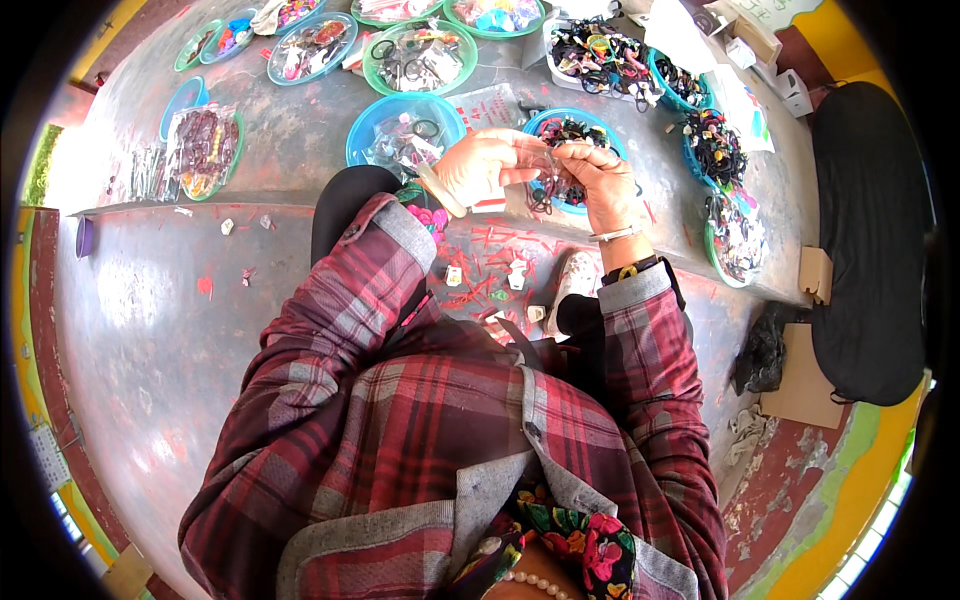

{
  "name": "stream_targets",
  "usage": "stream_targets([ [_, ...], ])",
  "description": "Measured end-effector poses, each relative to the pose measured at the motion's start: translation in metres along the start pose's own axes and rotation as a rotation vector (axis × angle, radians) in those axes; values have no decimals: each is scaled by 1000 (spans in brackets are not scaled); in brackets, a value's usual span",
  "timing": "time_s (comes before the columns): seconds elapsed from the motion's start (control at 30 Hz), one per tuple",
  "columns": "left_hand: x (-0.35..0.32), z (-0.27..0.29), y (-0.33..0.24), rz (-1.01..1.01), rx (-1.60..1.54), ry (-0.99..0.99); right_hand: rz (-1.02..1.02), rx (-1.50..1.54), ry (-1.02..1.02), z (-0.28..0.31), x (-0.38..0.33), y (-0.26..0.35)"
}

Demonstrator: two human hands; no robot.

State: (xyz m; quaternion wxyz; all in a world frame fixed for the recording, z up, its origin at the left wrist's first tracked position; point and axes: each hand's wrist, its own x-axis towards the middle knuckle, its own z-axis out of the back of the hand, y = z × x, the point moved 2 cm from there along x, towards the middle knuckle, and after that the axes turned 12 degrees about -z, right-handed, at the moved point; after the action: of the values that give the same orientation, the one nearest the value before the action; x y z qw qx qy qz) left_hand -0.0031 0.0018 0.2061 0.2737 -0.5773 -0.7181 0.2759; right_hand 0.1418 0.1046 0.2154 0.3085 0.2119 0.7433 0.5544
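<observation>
Both hands are raised in front of me over the raised ledge. My left hand (474,170) grips one side of a small clear plastic bag (534,158), its fingers pointing right. My right hand (603,184) pinches the other side between thumb and fingers. Dark reddish loops show in or just behind the bag; I cannot tell which. Just beyond the hands stands a blue basin (613,138) of dark hair ties, partly hidden by them. Left of it, a larger blue basin (357,128) holds clear packets and a black loop.
Green basins (470,62) and blue basins with small packets line the ledge. A tub of hair ties (605,62) stands at the far right. Red strips and card pieces (516,274) litter the floor by my shoe (574,284). A long black case (868,240) lies at right.
</observation>
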Motion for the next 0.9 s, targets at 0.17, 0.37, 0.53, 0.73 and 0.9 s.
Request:
stream_targets([
  [0.17, 2, -1, 3, 33, 78, -128, 24, -51, 9, 3, 3, -5],
  [0.37, 2, 9, 12, 27, 228, -150, 39, -78, 27, -3, 2, -4],
  [0.53, 2, 6, 7, -27, 253, -168, -10, 57, -5, -4, -1, 2],
  [0.73, 3, 0, 9, -135, 356, -180, -222, 47, 12, -3, 4, -8],
  [0.9, 3, -1, 14, -181, 471, -132, -104, 152, -14, -13, 2, -16],
])
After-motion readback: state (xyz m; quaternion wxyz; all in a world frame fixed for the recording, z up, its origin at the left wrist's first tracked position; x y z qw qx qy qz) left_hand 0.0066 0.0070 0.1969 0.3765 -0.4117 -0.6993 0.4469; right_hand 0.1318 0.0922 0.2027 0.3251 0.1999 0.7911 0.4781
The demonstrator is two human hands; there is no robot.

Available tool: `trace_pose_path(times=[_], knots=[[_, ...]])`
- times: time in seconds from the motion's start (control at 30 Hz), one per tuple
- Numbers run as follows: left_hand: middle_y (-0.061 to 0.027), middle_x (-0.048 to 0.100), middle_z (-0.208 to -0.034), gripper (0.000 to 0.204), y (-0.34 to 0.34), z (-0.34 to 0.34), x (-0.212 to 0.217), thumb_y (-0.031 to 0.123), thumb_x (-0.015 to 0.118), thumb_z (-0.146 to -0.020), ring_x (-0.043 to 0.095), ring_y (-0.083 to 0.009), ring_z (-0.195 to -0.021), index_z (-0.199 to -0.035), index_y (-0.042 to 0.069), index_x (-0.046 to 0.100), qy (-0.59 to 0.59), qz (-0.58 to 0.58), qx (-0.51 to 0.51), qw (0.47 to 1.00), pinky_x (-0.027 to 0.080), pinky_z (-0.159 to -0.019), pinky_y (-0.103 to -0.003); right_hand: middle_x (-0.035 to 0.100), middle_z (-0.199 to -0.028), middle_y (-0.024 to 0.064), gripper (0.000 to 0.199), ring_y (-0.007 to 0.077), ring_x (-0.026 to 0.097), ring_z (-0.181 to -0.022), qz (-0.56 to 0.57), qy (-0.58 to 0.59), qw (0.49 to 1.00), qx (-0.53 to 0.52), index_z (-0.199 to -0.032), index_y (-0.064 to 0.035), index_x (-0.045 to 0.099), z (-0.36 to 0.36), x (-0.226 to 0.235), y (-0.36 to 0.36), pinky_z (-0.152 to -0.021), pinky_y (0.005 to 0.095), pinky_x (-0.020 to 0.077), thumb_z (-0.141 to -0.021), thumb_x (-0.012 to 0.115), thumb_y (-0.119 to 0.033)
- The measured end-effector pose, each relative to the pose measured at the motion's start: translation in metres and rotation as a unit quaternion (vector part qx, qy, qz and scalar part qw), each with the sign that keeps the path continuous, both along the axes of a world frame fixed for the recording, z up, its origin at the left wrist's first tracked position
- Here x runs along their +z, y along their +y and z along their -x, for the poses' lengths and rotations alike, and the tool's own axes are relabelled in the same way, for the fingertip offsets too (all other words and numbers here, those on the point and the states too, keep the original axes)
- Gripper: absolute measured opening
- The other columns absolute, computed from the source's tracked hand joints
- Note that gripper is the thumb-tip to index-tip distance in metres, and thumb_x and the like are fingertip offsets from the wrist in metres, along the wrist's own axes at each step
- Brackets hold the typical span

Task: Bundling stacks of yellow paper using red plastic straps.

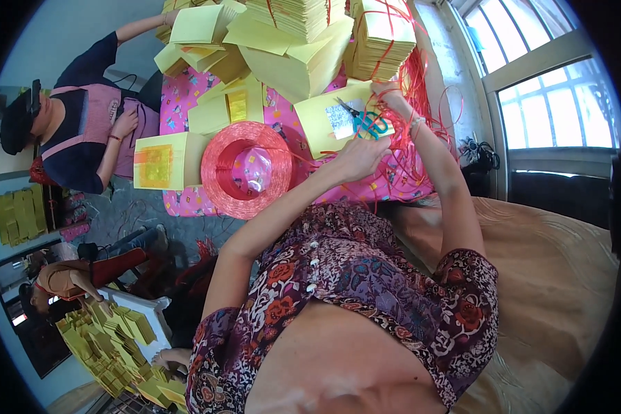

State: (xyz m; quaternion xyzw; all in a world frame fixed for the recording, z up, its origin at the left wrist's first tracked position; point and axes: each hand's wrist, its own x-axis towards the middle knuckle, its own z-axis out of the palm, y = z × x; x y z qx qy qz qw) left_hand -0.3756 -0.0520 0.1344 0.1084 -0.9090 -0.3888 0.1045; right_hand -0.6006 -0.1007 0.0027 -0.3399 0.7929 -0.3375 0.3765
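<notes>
Near the right side of the table, my left hand (361, 159) is closed, its fingertips together at the red plastic string (421, 162). My right hand (393, 101) is also closed, farther off and slightly to the right, with red strands running by its fingers. Between the two hands, scissors with teal handles (370, 125) lie over a yellow paper stack (312, 123) that has a silver square on top. A big roll of red plastic string (217, 172) lies left of my left forearm, and a strand stretches from it toward my hands.
Tall yellow paper stacks (290, 65) crowd the table's far side; one bundle (379, 48) is tied with red string. A pink patterned cloth (179, 200) covers the table. A co-worker in a pink apron (103, 110) sits left. Another person handles yellow paper (110, 345) lower left.
</notes>
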Motion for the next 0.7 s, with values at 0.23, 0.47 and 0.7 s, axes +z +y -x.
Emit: trace_pose_path(times=[0.23, 0.47, 0.7], knots=[[-0.021, 0.054, -0.069, 0.019, 0.014, -0.011, 0.007, 0.022, 0.045, -0.091, 0.055, -0.04, -0.068, -0.088, 0.003, 0.043, -0.039, -0.1, -0.043, 0.993, 0.041, -0.06, -0.046, 0.063, -0.105, 0.0157, 0.039, 0.0287, 0.061, -0.098, -0.313, 0.363, 0.866, 0.14, -0.098, -0.0059, 0.065, 0.05, 0.06, 0.066, -0.082, 0.0397, 0.05, -0.075, 0.063, -0.037], [0.0, 0.043, -0.068, 0.025, 0.004, -0.05, 0.03, 0.025, 0.04, -0.095, 0.044, -0.011, -0.062, -0.083, 0.004, 0.047, -0.086, -0.368, -0.165, 0.911, 0.037, -0.058, -0.027, 0.064, -0.096, 0.0145, 0.034, 0.0295, 0.063, -0.086, -0.114, 0.36, 0.902, 0.208, -0.094, -0.0014, 0.063, 0.01, 0.17, 0.09, -0.075, 0.0383, 0.0485, -0.084, 0.057, -0.033], [0.0057, 0.04, -0.064, 0.026, -0.041, -0.084, 0.055, 0.032, 0.042, -0.095, 0.032, -0.0028, -0.051, -0.083, 0.01, 0.049, -0.114, -0.513, -0.048, 0.849, 0.025, -0.043, -0.018, 0.061, -0.075, 0.0203, 0.037, 0.0334, 0.06, -0.07, 0.131, -0.002, 0.896, 0.425, -0.092, -0.0019, 0.062, -0.124, 0.207, 0.085, -0.066, 0.0388, 0.0467, -0.092, 0.043, -0.034]])
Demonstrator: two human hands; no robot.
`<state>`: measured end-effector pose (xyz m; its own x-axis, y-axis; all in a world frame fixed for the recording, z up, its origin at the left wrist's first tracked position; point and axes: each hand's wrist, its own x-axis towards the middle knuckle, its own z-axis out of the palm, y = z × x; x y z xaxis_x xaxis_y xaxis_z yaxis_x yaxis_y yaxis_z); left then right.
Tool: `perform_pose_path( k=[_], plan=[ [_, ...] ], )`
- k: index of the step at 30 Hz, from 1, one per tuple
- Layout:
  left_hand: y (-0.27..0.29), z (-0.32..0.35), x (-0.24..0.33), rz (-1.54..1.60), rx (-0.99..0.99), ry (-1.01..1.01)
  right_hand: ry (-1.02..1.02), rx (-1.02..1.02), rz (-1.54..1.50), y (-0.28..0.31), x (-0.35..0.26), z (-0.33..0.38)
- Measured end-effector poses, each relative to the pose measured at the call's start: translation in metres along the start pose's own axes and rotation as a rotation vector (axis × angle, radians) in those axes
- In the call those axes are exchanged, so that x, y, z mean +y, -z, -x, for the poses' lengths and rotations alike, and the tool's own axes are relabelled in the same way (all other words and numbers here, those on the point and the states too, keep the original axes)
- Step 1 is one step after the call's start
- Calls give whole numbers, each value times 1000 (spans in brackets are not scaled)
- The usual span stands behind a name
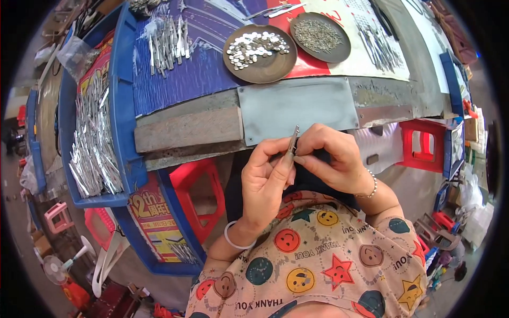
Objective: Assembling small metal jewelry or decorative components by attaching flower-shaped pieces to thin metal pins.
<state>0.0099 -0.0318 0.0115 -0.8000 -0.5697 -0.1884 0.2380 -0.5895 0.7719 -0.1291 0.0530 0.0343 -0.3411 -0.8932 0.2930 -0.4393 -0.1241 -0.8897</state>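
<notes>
You've got a thin metal strip (293,139) pinched upright between both hands, just below the grey metal plate (297,107) on the bench edge. Your left hand (265,175) grips its lower end, and your right hand (331,159) curls closed around it from the side. The dish of silver discs (260,53) sits well above the plate.

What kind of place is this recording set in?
Likely a small hand-assembly workshop. A workbench carries round trays of small metal parts, a blue crate holds silvery strips, and both hands pinch a thin metal piece.
</notes>
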Motion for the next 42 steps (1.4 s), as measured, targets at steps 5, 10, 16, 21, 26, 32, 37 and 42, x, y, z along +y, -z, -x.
perform_pose_path(
  k=[5,10,16,21,26,32,37,42],
  plan=[
    [-10,3,-5,4,-40,-15,-14,85,-32,1,-1,8],
    [-16,4,-13,11,-69,-62,-246,158,-572,-4,6,21],
    [-17,8,-21,-28,-136,-141,-528,144,-959,0,0,24],
    [-29,3,-19,-129,-116,-216,-65,340,-362,-9,-4,26],
    [-26,-1,-20,-158,-93,-31,159,304,276,3,-2,27],
    [-21,-1,-37,-500,-22,-136,86,240,658,-6,-5,31],
    [-33,-2,-16,-124,-22,36,-36,255,267,9,-10,25],
    [-24,-6,-11,125,-58,157,-319,268,-329,10,-6,33]
  ],
)
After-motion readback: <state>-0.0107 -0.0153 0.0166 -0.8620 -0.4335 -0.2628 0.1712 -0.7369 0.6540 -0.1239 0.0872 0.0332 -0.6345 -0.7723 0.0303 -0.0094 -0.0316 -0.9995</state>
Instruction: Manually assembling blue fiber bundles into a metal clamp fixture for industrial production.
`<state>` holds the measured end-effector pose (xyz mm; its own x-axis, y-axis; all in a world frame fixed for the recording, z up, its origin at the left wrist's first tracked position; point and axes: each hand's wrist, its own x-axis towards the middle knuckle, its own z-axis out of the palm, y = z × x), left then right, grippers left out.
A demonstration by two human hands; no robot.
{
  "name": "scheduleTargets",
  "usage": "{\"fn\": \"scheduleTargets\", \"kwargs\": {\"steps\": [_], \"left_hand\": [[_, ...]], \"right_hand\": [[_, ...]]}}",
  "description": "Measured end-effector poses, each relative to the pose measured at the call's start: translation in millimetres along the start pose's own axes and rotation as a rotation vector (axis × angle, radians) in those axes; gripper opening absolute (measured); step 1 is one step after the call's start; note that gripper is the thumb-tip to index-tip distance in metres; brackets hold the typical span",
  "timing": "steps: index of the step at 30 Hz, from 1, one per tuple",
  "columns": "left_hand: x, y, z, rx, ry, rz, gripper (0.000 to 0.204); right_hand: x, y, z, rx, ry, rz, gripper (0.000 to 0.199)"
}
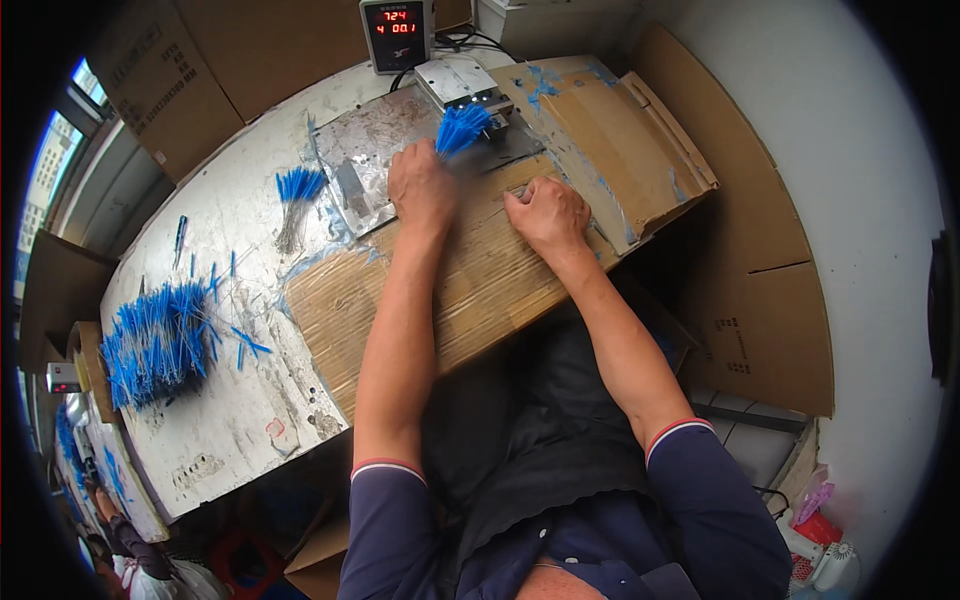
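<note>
My left hand [420,185] is closed round the lower ends of a bundle of thin blue-tipped wire pieces [462,130], whose blue ends fan out beside a small metal machine [465,88]. The wires look like small tube brushes, but their exact kind is too fine to tell. Above the cardboard-covered part of the bench, my right hand [548,212] has its fingers curled in; what they hold, if anything, is hidden. A small bunch of the same blue-tipped wires [298,185] lies left of the metal plate [375,140]. Farther left is a large heap of them [155,345].
Behind the machine stands a counter box with a red lit display [398,38]. A cardboard box [620,150] is to the right, beside tall cardboard sheets [745,250]. A pen [180,238] lies on the white bench [250,400]. Another person's arm [110,515] shows at lower left.
</note>
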<state>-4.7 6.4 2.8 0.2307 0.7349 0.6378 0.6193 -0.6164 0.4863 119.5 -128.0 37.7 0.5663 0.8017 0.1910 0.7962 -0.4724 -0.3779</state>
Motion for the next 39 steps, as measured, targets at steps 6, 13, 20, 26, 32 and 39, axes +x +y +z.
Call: {"fn": "scheduleTargets", "kwargs": {"steps": [6,13,20,26,32,39], "left_hand": [[-0.2,0.1,1.8,0.022,-0.034,-0.022,0.017],[-1.7,-6.5,0.3,0.000,-0.038,-0.076,0.015],[-2.1,-6.2,1.6,-0.011,-0.048,-0.096,0.015],[-3.1,-6.5,0.3,-0.028,-0.049,-0.116,0.014],[-1.8,-0.9,-2.7,-0.051,-0.048,-0.123,0.016],[-3.2,-6.4,-3.7,0.003,-0.023,-0.082,0.014]], "right_hand": [[-16.3,-6.6,22.4,0.076,0.079,-0.002,0.026],[-18.7,-10.9,8.0,0.104,0.040,0.094,0.031],[-23.3,-14.7,19.8,0.035,0.014,-0.106,0.026],[-37.7,-31.8,13.8,0.172,-0.044,-0.176,0.020],[-21.5,-30.4,13.2,0.016,-0.024,-0.118,0.021],[-8.1,-6.4,0.0,-0.030,-0.024,-0.195,0.017]]}}
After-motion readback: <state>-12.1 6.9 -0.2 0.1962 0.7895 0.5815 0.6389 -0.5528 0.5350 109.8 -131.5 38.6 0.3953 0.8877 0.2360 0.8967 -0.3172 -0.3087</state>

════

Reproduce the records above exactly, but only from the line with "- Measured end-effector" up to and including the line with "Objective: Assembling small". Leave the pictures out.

- Measured end-effector poses, each relative to the pose measured at the call's start: translation in metres along the start pose's own axes and rotation as a rotation vector (axis × angle, radians) in those axes
- In the call those axes are exchanged, so that x, y, z mean +y, -z, -x, for the poses' lengths and rotations alike, and the tool's own axes are relabelled in the same way (all other words and numbers here, those on the point and the states too, keep the original axes)
- Step 1 is one step after the call's start
- Calls give whole numbers, each value times 1000 (spans in brackets are not scaled)
- The usual span stands behind a name
Objective: Assembling small metal jewelry or decorative components by attaching flower-shaped pieces to thin metal pins.

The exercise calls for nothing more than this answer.